Shendi lies some 2 hours 45 minutes by bus away from Khartoum costing SP24 - you pay the full price for the fare to Atbara. It makes a convenient base to visit the incredible pyramids of Meroe – also known as the Royal Cemetery.

Shendi was once a mighty city back in the 18th century famous for holding one of Africa’s largest markets, trading predominantly in slaves. It is also the birthplace of current Sudanese President Omar al- Bashir.

There are only two places to stay in Shendi – the El Kawther hotel (about SP100) or the unlabelled lokanda opposite the train station – look for arches for SP10 – seriously over-priced but the owner knows you have no other option. No guesses where yours truly is staying, although the toilets are probably one of the worst i have encountered in Africa – no mean feat!

The pyramids lie some 4okms to the north of Shendi (a minibus charge SP7 and ask for Bajarawiya) on the highway to Atbara. You can also stay close to the site at the Meroe Tented camp for some US$95/120 – single/twin.

There are some 100 pyramids although many are now just outlines dating from 8BC – 4AD. Unbelievably they were predominantly destroyed by Italian treasure hunter Guiseppe Ferlina in 1834 with the tacit support of the Egyptians.

Approaching the site from the highway some 500 metres away, i am invited to ride up to the site on camel for SP5, but even though there is no one else to witness the sight, i cannot bring myself to do it.

Although the pyramids lack the height of the Giza pyramids (30 metres max), what is incredible is the fact that the site is completely devoid of anyone – apart from the guy in the ticket office (admission is SP20) and i have the entire site to myself. A totally surreal experience.

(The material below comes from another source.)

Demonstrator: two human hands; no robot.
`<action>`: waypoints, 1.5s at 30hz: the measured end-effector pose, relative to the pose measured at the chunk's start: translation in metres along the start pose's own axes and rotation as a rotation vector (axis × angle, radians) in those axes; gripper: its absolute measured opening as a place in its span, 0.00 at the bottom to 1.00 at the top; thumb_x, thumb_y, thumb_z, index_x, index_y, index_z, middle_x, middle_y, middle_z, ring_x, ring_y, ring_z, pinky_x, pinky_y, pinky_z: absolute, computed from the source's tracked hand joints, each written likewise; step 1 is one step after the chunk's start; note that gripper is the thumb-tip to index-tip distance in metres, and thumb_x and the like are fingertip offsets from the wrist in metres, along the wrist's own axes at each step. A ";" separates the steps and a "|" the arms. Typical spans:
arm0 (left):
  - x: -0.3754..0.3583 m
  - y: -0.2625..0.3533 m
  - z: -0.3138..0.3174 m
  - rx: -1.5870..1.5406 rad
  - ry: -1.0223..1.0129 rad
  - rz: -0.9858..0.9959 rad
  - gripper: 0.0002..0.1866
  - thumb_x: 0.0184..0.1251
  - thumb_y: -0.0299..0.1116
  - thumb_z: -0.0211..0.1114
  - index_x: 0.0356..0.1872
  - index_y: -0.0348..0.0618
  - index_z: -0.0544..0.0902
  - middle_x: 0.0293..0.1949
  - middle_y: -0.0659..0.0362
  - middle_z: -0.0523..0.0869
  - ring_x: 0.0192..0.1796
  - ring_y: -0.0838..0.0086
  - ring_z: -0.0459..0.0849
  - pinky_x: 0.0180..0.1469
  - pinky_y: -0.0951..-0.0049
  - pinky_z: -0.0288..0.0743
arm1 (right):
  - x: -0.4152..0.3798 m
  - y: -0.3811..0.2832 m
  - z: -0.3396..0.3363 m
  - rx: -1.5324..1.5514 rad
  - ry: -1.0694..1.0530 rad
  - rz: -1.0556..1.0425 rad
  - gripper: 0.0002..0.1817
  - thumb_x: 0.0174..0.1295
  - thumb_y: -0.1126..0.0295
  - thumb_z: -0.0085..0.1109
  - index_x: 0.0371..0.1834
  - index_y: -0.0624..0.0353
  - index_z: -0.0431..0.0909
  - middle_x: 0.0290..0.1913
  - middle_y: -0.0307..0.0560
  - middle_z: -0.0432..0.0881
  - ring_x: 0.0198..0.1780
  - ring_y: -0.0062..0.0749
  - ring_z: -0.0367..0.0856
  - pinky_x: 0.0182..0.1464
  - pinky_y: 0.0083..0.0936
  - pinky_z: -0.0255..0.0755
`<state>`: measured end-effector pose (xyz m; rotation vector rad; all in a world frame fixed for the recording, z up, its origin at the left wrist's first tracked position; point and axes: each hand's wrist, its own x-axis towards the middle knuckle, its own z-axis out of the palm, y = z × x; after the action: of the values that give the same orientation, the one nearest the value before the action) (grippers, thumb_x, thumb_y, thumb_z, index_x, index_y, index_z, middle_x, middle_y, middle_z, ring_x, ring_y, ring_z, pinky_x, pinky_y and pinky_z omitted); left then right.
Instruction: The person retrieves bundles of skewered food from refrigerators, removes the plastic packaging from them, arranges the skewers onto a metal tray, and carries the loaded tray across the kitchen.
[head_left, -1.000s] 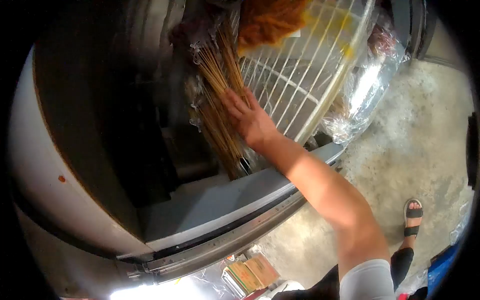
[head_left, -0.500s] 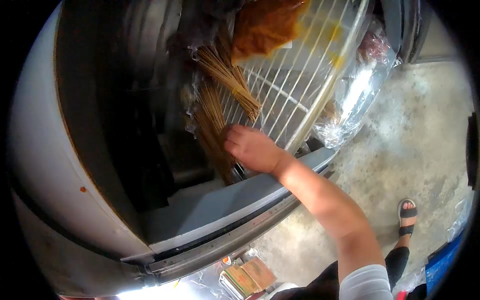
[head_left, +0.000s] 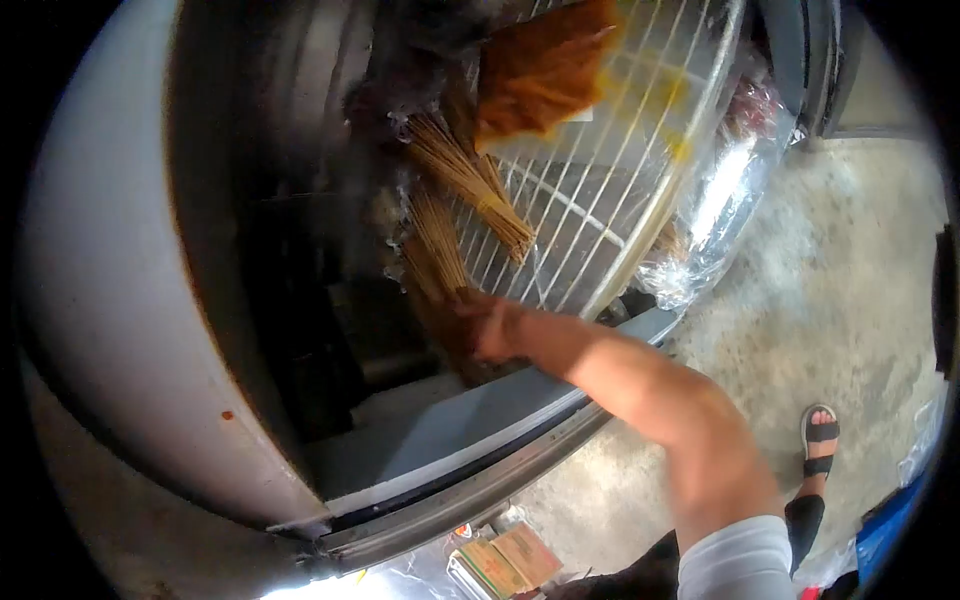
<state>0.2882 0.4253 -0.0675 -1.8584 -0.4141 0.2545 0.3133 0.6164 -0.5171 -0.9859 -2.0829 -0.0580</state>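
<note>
My right hand (head_left: 488, 325) reaches over the edge of an open cabinet, somewhat blurred. Its fingers are closed around the lower end of a bundle of thin brown sticks (head_left: 437, 235). A second stick bundle (head_left: 465, 185), tied with a yellow band, lies on a white wire rack (head_left: 590, 215) just above the hand. Beyond it sits a flat bag of orange-brown contents (head_left: 545, 70). My left hand is out of the picture.
A pale curved door (head_left: 110, 250) stands at the left. The cabinet's grey sill (head_left: 450, 425) runs below my forearm. Clear plastic bags (head_left: 715, 200) hang right of the rack. Cartons (head_left: 510, 560) and a sandalled foot (head_left: 820, 440) are on the floor side.
The view has shifted, so the cabinet appears farther right. My right hand has moved slightly down relative to the rack, and its wrist has turned.
</note>
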 end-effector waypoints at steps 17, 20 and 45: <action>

I’d love to stay for the sunset but i have no idea how long it will take to hitch a ride back to Shendi so i depart at 5pm. However, it only takes 10 minutes to secure a lift.

About 2kms on the other side of the highway is the Royal Court, although time and cost prohibit my visit.

Returning to the lokanda (guesthouse), i am told i must report to the police station with all my bags for registration. This process takes more than one hour – apparently i was meant to register my trip to Shendi in the Ministry of Tourism and Wildlife in Khartoum. However they are pretty sweet about it and let me off.

Not for the first time on these African travels i feel like a real lucky and priveledged person.